#### Work to complete:
Using the entries below, return word for word the lines from the one containing "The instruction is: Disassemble" up to and including the last.

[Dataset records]
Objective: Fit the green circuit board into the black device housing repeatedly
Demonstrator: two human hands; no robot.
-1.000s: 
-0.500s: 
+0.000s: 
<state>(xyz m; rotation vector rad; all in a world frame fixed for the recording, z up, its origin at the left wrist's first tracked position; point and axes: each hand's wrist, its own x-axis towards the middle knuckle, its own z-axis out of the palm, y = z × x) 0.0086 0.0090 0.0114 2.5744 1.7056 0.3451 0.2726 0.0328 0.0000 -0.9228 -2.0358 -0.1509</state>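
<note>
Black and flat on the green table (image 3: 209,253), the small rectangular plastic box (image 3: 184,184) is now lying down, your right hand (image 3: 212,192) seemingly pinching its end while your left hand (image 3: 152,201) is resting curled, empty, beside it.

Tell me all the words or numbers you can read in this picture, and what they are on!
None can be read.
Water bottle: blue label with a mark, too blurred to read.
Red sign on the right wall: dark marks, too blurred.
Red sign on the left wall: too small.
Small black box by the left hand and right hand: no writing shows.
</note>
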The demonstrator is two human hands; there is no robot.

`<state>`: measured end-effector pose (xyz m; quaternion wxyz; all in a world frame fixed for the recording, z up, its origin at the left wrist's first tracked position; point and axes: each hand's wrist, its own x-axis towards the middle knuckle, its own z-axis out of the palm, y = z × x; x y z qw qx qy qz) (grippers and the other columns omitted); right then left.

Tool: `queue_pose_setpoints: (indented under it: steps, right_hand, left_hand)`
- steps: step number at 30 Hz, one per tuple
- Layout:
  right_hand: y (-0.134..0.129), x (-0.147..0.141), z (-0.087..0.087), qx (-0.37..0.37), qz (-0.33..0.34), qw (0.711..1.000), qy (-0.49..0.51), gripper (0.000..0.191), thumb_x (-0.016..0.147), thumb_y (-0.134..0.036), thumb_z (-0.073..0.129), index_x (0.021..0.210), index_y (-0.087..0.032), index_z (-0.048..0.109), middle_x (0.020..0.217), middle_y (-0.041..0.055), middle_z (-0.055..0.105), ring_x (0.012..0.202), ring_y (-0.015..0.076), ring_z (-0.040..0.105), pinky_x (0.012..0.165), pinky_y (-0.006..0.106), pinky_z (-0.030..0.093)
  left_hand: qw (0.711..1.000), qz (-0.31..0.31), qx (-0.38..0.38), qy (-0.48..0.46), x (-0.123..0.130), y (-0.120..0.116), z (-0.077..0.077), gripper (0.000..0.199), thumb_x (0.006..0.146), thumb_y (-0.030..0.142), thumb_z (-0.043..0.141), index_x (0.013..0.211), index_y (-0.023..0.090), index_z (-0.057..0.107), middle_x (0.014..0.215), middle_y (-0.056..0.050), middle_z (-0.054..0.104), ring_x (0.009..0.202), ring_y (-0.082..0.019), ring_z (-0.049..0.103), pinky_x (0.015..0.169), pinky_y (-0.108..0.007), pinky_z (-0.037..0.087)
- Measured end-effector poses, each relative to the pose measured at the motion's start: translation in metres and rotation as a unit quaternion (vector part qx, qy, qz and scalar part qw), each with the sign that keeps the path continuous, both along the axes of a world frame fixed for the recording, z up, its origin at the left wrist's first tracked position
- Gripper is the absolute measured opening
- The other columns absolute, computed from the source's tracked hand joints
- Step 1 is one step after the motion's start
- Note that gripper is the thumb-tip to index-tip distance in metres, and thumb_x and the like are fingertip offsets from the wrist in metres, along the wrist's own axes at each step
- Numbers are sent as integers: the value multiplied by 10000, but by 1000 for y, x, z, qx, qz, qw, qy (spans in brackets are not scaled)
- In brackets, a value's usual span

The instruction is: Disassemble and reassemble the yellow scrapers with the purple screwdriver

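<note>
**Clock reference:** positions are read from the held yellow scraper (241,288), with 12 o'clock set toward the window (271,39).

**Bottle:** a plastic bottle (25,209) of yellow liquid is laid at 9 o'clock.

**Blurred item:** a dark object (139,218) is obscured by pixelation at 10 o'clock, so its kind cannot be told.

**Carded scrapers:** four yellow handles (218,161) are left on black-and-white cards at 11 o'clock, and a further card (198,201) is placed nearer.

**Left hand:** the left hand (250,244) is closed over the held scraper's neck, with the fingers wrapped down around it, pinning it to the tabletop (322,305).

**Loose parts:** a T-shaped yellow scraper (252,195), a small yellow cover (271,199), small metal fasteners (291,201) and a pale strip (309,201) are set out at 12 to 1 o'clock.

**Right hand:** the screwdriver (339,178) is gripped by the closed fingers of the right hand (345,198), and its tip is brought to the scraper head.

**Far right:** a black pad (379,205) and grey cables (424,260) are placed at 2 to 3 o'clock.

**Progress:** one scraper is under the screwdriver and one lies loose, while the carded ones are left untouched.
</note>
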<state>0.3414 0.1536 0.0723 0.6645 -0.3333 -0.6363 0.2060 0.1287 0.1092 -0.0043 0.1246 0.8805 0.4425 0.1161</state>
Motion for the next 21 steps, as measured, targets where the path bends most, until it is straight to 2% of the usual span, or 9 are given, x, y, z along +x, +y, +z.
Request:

#### Response to this exercise:
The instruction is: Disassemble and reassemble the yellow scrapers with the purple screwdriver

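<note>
**Clock reference:** positions are read from the held yellow scraper (241,288), with 12 o'clock set toward the window (271,39).

**Bottle:** a plastic bottle (25,209) of yellow liquid is laid at 9 o'clock.

**Blurred item:** a dark object (139,218) is obscured by pixelation at 10 o'clock, so its kind cannot be told.

**Carded scrapers:** four yellow handles (218,161) are left on black-and-white cards at 11 o'clock, and a further card (198,201) is placed nearer.

**Left hand:** the left hand (250,244) is closed over the held scraper's neck, with the fingers wrapped down around it, pinning it to the tabletop (322,305).

**Loose parts:** a T-shaped yellow scraper (252,195), a small yellow cover (271,199), small metal fasteners (291,201) and a pale strip (309,201) are set out at 12 to 1 o'clock.

**Right hand:** the screwdriver (339,178) is gripped by the closed fingers of the right hand (345,198), and its tip is brought to the scraper head.

**Far right:** a black pad (379,205) and grey cables (424,260) are placed at 2 to 3 o'clock.

**Progress:** one scraper is under the screwdriver and one lies loose, while the carded ones are left untouched.
</note>
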<state>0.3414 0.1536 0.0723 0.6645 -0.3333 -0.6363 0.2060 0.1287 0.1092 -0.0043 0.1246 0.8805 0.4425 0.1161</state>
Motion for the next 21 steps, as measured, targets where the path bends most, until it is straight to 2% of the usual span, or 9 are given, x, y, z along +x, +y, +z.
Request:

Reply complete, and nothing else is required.